From 1829, the young family lived in their winter residence Prince Charles Palace at Wilhelmplatz No. 8–9 in Berlin, which had been rebuilt according to a design by Karl Friedrich Schinkel.

In 1824, Prince Charles had purchased a country house in today's Volkspark Glienicke. Between 1824 and 1826, it was rebuilt by Karl Friedrich Schinkel and became Glienicke Palace. This was Charles' and Marie's favourite residence. They added a casino, and the Kleine Neugierde, which was decorated with antique mosaics from Carthage. In 1835, the rotunda Große Neugierde was added and, in the following years, the park was extended.

In 1859, Charles purchased Jagdschloss Glienicke for his son Frederick Charles.

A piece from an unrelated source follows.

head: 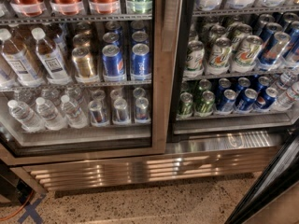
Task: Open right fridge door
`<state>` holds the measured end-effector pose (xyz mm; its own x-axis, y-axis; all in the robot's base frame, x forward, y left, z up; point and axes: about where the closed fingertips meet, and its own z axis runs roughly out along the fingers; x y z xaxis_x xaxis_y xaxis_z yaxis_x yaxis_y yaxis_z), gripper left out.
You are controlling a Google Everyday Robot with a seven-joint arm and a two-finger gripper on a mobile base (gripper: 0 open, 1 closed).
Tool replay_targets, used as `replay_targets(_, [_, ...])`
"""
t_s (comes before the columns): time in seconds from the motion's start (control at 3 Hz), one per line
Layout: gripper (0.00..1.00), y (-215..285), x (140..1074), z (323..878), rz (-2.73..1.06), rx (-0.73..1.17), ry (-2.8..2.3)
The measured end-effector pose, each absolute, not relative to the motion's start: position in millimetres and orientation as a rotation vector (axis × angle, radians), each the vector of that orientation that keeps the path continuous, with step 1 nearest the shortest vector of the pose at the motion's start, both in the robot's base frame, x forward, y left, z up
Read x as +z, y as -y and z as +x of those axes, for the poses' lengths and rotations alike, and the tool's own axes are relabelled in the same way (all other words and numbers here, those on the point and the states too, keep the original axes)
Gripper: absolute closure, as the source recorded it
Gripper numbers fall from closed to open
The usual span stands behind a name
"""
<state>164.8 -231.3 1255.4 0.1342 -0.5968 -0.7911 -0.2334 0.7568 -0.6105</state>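
The camera view looks down at the lower half of the fridge (205, 146), a wide brushed-steel cooler with wire shelves. On the left, the left door (159, 69) is closed, its glass in front of blue Pepsi cans (140, 62) and clear plastic water bottles (46, 113). On the right the compartment appears uncovered: the black gasket frame and the ribbed steel sill are bare, and the green and white cans (219, 55) show without any glass sheen. The right fridge door (268, 181) seems to be the dark slanted band crossing the near right corner, swung out towards the camera; its bar handle is not visible. The gripper is outside the frame, so whether its jaws are spread or pressed together cannot be told.

Judging from this, the opening is largely done. To finish well, the pull should follow the door's arc around its right-hand hinge rather than run straight back, and the base should keep clear of the swinging edge. A smooth round steel bar can slip, so the hold should be square across it.

Below, the slatted base grille (131, 171) is polished steel catching striped light, and the floor (140, 204) is speckled terrazzo, hard and matte
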Motion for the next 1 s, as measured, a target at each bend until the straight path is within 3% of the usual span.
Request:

=== Second Schleswig War ===
On 7 December 1865, King William I appointed Princess Marie as Royal Colonel of the First Westphalian Field Regiment No. 7, in recognition of the regiment's achievements during the Second Schleswig War, against Denmark in 1864. Her son Frederick Charles was a General of the cavalry during this war and had commanded the Prussian troops during the decisive Battle of Dybbøl.

==Death==
Marie died on 18 January 1877 in Berlin, at the age of 68. Her husband had a vault constructed under the church of Ss. Peter and Paul in the Glienicke park. On his own death in 1883, he was buried beside her.